Which of the lines in the data below contain the string "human"? Copy each of them.

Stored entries
▼▼▼
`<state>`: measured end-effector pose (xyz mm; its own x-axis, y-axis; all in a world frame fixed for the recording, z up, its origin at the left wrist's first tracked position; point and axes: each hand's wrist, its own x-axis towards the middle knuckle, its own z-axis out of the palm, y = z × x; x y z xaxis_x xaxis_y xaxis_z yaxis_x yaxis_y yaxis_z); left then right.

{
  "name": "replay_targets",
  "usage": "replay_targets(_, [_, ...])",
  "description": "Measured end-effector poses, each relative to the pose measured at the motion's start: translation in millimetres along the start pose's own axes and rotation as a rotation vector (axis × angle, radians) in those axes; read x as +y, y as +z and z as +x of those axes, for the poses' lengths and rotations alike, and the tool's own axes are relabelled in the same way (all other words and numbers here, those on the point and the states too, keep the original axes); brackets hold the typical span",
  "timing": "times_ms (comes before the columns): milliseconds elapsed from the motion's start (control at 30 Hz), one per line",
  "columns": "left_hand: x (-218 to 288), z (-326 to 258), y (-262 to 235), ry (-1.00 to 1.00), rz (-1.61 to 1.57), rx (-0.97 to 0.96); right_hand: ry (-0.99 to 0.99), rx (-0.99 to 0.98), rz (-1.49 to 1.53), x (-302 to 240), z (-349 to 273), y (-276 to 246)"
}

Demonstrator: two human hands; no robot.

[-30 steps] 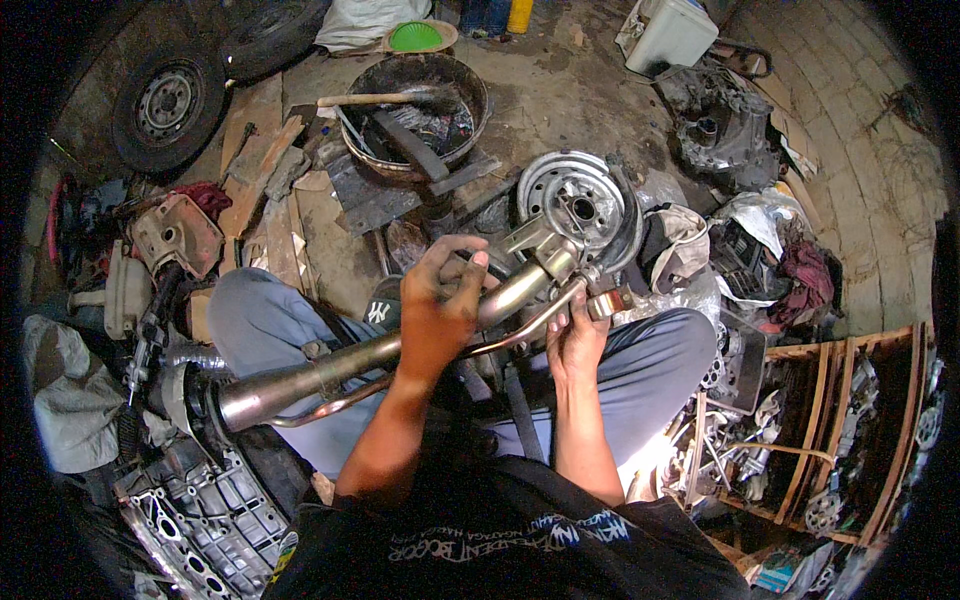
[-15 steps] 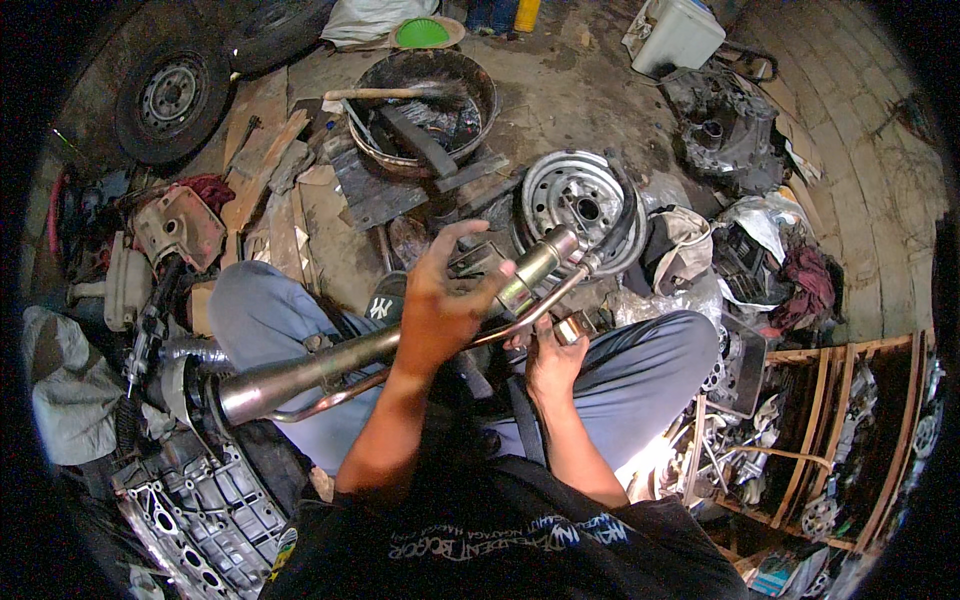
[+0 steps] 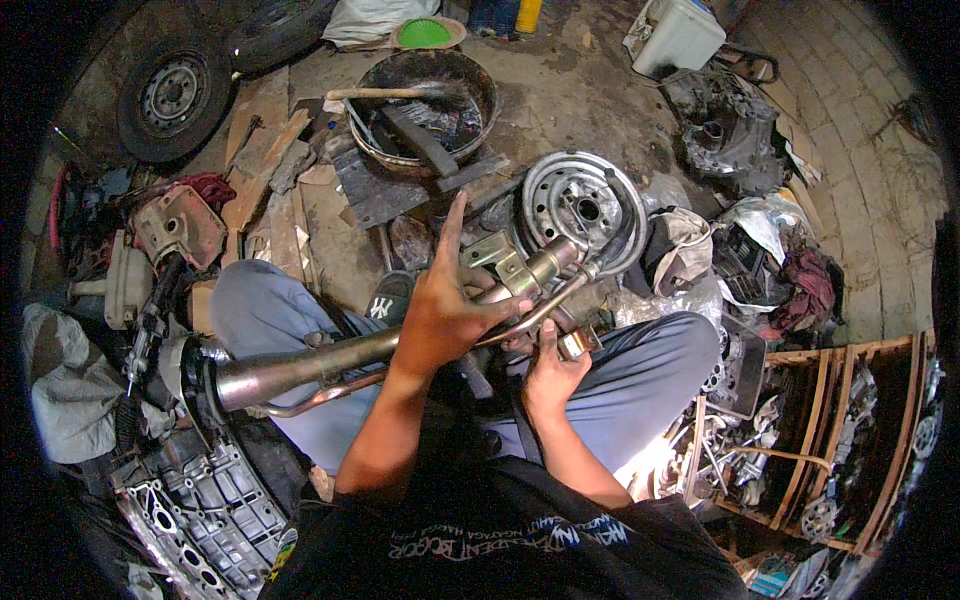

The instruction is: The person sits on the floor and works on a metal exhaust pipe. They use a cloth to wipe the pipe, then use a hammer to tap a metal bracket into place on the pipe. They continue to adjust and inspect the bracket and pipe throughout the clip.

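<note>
A long metal pipe [image 3: 310, 372], flared at its left end, lies slantwise above my lap, with a thinner curved tube [image 3: 330, 393] running alongside. A flat bracket [image 3: 497, 257] sticks out from its upper side. My left hand [image 3: 440, 312] lies over the pipe's middle, thumb along it, index finger stretched upward; the other fingers are partly hidden but seem curled on it. From below, my right hand [image 3: 554, 375] grips the pipe assembly near a small shiny bracket [image 3: 577, 345], thumb up. The pipe's right end [image 3: 563, 250] overlaps a bare steel wheel rim [image 3: 545, 195] on the floor.
A blackened pan [image 3: 487, 110] with a wooden-handled tool stands ahead on the floor. Tyres [image 3: 172, 105] lean at the far left. An engine part [image 3: 215, 500] sits lower left, a dark gearbox-like casing [image 3: 725, 130] at the far right, and a wooden rack [image 3: 820, 430] of metal parts lower right.
My left hand has come down onto the pipe, its index finger now pointing straighter up. The pipe has rolled a little, bringing its bracket into fuller view, and its left end has risen slightly.
</note>
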<state>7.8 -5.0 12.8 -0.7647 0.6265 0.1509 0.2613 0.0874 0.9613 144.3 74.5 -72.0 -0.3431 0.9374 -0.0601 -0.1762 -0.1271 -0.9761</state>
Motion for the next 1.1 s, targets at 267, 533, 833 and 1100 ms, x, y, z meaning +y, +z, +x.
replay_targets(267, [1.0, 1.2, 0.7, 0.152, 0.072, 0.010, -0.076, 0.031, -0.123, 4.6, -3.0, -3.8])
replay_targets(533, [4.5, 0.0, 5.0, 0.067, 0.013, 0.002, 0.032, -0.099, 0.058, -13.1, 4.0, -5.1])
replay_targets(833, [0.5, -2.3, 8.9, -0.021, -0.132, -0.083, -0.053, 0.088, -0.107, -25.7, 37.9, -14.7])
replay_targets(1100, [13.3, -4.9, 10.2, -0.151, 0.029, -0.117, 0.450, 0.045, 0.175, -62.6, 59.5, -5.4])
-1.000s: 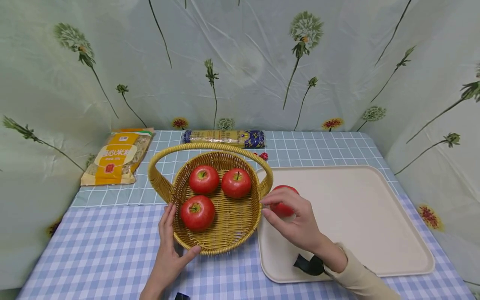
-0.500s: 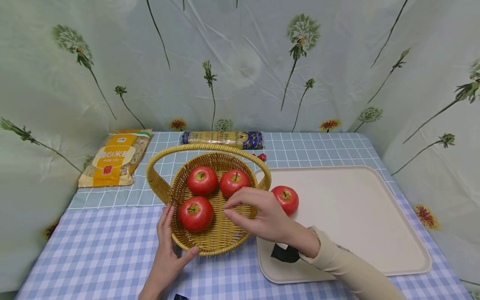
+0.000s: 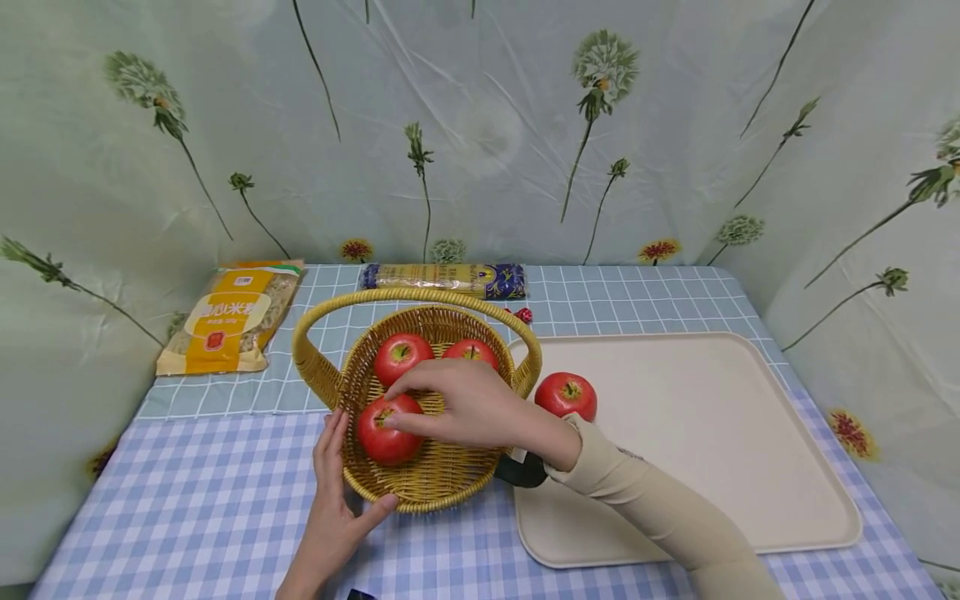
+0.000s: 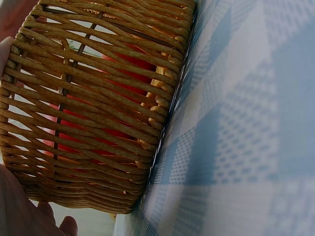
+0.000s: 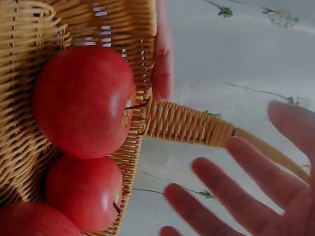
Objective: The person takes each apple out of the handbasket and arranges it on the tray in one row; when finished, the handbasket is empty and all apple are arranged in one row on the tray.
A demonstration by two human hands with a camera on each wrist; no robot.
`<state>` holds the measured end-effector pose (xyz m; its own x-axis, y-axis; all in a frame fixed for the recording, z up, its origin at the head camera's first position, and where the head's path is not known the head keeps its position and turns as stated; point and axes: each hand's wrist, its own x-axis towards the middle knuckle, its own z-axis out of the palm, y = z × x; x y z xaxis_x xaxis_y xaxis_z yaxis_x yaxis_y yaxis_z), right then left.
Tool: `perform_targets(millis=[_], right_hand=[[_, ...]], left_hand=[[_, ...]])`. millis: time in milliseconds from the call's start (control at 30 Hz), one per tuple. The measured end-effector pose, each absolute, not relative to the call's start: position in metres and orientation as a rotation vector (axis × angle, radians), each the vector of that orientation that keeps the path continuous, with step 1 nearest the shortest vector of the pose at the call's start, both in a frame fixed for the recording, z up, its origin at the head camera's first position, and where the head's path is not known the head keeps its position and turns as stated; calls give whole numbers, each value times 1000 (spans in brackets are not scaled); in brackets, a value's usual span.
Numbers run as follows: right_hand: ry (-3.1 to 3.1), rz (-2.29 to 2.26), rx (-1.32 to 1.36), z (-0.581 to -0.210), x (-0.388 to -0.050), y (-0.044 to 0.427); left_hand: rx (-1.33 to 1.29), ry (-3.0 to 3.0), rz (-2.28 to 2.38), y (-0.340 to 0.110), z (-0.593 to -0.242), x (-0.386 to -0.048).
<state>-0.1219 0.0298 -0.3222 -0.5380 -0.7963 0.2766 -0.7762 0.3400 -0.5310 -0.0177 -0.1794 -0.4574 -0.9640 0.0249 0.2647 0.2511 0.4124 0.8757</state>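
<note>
A woven basket [image 3: 420, 503] with a tall handle holds three red apples, two at the back [image 3: 401, 352] and one at the front left [image 3: 390, 447]. My left hand [image 3: 330, 508] rests along the basket's left outer side, fingers straight, thumb at the front rim. Over the basket, my right hand [image 3: 468, 404] hangs beside the front-left apple with its fingers and thumb spread apart. The right wrist view shows a gap between those fingers [image 5: 216, 182] and the nearest apple [image 5: 81, 101]. Red apples show through the weave in the left wrist view.
One more red apple [image 3: 566, 393] sits at the left edge of a beige tray [image 3: 697, 433] on the right. A yellow bag [image 3: 228, 321] lies at the back left, a long noodle-shaped packet [image 3: 450, 279] behind the basket. The checked cloth [image 3: 202, 492] covers the table.
My right hand has moved left from beside the tray's apple, across the basket, to the front-left apple. My left hand and the basket have stayed in place.
</note>
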Motion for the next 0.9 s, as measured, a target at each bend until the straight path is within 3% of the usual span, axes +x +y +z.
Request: perform_targets(millis=[533,900], right_hand=[[2537,-535,-1217,-340,-142,-1],[2486,-451,-1194,-355,-146,-9]], left_hand=[[-259,-2462,-1556,-180,-459,-18],[-237,-2466,-1551,-179,-457,-17]])
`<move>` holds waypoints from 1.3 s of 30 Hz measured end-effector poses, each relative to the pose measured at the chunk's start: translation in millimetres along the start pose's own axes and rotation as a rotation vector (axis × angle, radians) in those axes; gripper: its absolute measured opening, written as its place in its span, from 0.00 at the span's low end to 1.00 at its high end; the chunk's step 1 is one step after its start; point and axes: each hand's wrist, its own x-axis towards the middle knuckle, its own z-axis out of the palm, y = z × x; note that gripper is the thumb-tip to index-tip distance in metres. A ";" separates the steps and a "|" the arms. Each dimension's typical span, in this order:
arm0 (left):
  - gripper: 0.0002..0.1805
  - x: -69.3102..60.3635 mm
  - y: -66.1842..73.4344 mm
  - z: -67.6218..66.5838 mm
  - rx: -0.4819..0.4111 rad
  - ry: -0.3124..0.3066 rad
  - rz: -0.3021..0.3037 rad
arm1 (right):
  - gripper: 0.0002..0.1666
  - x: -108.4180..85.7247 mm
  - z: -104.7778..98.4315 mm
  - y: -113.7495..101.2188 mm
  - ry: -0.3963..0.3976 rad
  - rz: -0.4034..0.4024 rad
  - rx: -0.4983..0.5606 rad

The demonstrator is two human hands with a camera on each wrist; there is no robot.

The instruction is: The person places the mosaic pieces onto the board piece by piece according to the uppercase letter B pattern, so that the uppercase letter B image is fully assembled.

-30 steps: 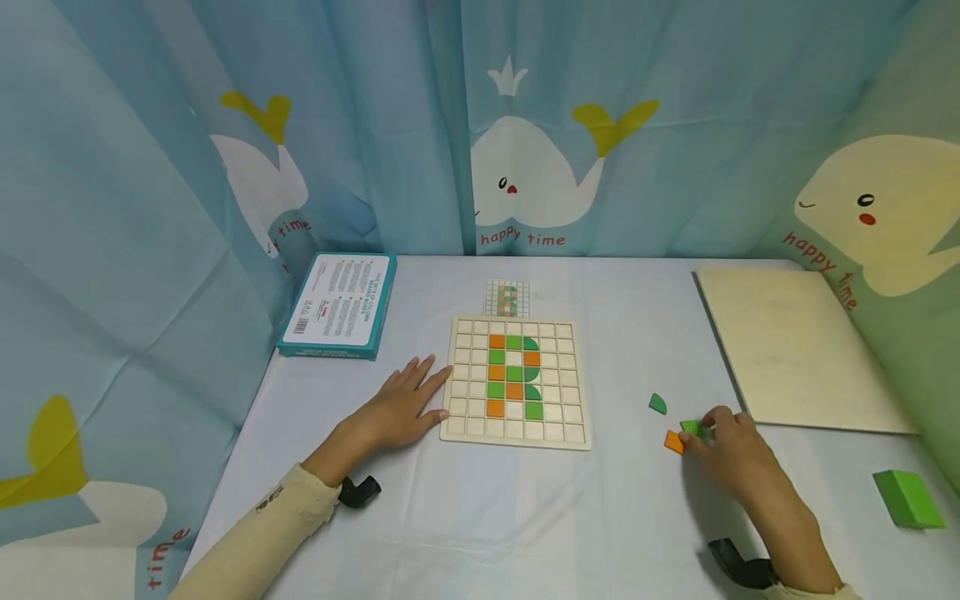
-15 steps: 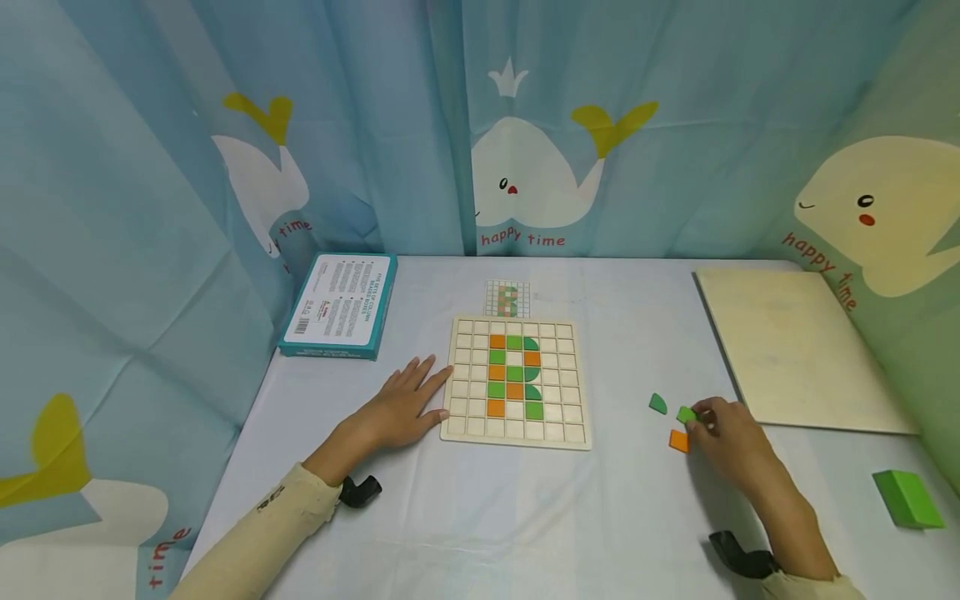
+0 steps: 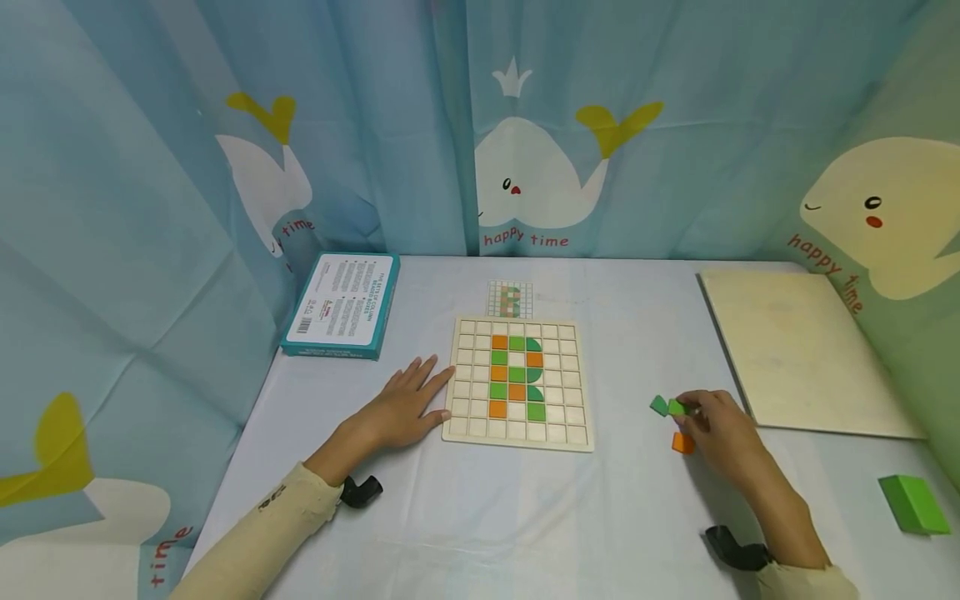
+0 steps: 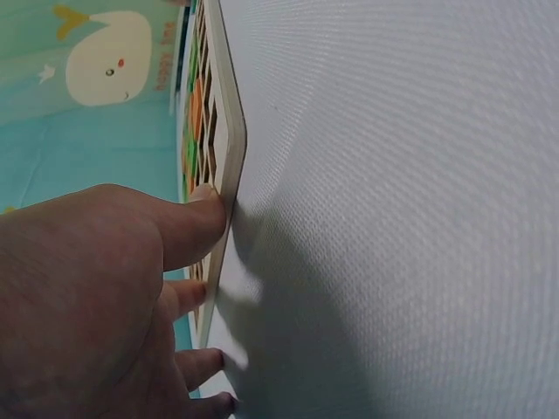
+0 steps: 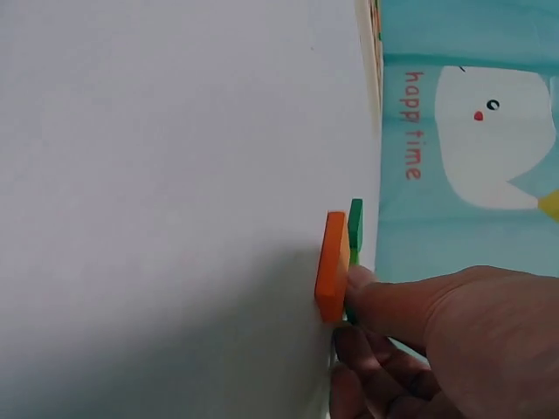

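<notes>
In the head view, my right hand (image 3: 718,427) pinches a light green square tile (image 3: 676,407) between thumb and fingers, close against a dark green quarter-round tile (image 3: 659,405). An orange square tile (image 3: 683,442) lies just below those fingertips. The right wrist view has the orange tile (image 5: 331,266) in front, partly covering the green ones. My left hand (image 3: 401,404) is spread flat on the cloth, thumb and index finger touching the left edge of a wooden grid board (image 3: 557,400). Orange, light green and dark green tiles form a letter R in its cells.
A small printed pattern card (image 3: 510,298) lies behind the board. At the back left is a teal and white box (image 3: 341,300). A large pale wooden panel (image 3: 806,346) lies at right, with a green block (image 3: 912,505) in front of it.
My right hand has shifted a little left and away from me, carrying the light green tile from beside the orange one up to the dark green tile. My left hand stays put.
</notes>
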 end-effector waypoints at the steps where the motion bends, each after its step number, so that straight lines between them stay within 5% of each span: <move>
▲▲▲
Result of the task
Demonstrator: two human hands; no robot.
A demonstration by two human hands with a camera on each wrist; no robot.
The demonstrator is two human hands with a camera on each wrist; there is no robot.

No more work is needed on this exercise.